Sapete una cosa, io mi alzo alle cinque tutte le mattine, lavoro da mattina a sera, maneggio soldi miei e di altri, e vedo bene che razza di gente ho intorno. Basta cominciare ad occuparsi di una qualunque cosa per capire quanti pochi galantuomini ci siano in giro, gente di cui ci si possa fidare. Talvolta, quando non riesco a prender sonno, penso: Dio, ci hai dato boschi immensi, campi sterminati, orizzonti sconfinati e, vivendo su questa terra, anche noi dovremmo essere dei giganti
Anton Pavlovič Čechov, Il giardino dei Ciliegi
Paola Pluchino. Infine giunse la primavera. I fiori si dischiusero sotto il tepore caldo del primo timido sole. Le donne rivelarono la bianchezza delle grazie, carezzandosi il volto coi bagliori mattutini. Il cinguettio degli uccelli fece svegliare le anime gentili, corpi assopiti nel placido dormire dell’inverno. Dopo il silenzio, anch’esso per certi versi soffice rifugio del meditare, le piazze si ricolmarono e i ghiacci si sciolsero, abbeverando l’acqua della fonte.
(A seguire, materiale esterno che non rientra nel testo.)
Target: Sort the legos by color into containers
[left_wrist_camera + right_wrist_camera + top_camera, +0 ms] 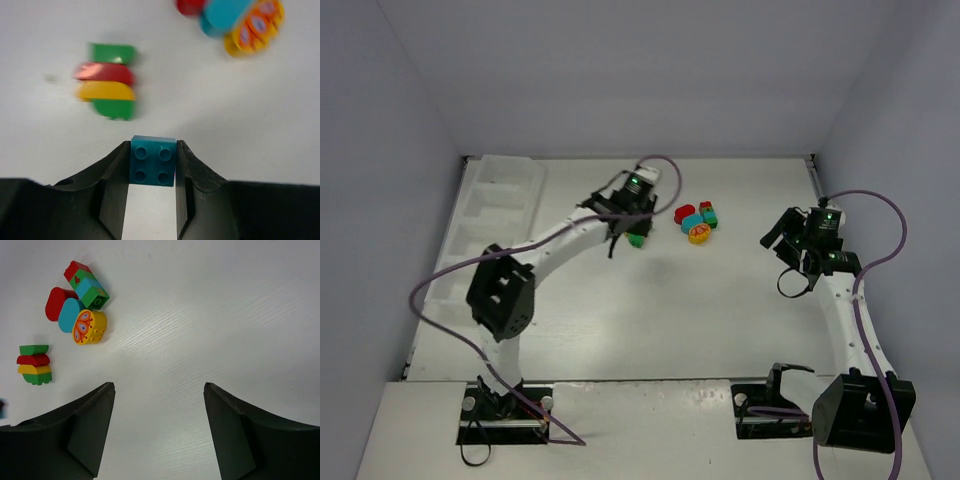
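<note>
Overhead: two arms, one tray, three groups of legos. The left gripper is clenched on a single teal brick, a finger on each side face. The brick is square with four studs facing the wrist camera, so it has no long axis, and its sides run parallel to the fingers. Whether it is lifted off the table I cannot tell. Just beyond it lies a stack of four layers: green, red, yellow, green. The layers are seen edge-on and the stack's axis points away from the gripper. Further off to the right sits a cluster: one bar of red, green, teal and green running diagonally, plus one red, one teal and one yellow rounded piece, all touching. The right gripper hangs with jaws released, grasping nothing, well apart from the cluster with bare table between. The tray lies along the left wall, well apart from every lego. Walls close the table at left, back and right. Bare surface spreads toward the arm bases.
</note>
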Robot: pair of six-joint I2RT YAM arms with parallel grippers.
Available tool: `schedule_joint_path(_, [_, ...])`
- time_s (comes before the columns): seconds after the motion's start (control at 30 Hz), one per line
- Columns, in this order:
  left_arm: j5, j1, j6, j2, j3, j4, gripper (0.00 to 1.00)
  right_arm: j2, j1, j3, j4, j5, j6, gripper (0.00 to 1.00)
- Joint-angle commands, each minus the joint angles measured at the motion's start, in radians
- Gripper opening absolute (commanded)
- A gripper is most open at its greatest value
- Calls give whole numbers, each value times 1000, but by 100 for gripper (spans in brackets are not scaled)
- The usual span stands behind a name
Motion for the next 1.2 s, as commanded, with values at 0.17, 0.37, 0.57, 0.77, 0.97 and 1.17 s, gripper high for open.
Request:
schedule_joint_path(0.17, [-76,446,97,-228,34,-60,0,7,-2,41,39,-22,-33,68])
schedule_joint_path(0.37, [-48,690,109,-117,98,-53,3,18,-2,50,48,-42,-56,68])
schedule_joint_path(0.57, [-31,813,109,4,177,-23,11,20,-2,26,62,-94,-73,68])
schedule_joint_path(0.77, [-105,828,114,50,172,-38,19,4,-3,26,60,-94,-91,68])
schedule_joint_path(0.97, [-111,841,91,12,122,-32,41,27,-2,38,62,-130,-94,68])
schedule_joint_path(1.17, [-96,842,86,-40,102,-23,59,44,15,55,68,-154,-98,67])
Questo numero porta con sé il lavorio dietro le quinte che ha preceduto il germoglio, qui posto insieme alle radici dell’indagare, mai pago nello svecchiare l’estasi. Reduci da presentazioni ufficiali, torniamo all’opera montando e scomponendo i gesti del valoroso nuovo e originale, quel temerario e delicato fiore che nel brusio si erge a dolce monito del coraggioso esprimere.
Celebriamo così la pulizia della sostanza, lontana dalla mera e deprecabile copiatura. Lontani ma non per questo slegati dai nostri alleati e lontani amanuensi, questo seminare fiorisce, come nuova primavera gioiosa, meraviglia che l’investe, per fulgida architettura di luce.
Grazie all’Università di Bologna, che premia il nostro lavoro con l’alloro dal bianco fiocco.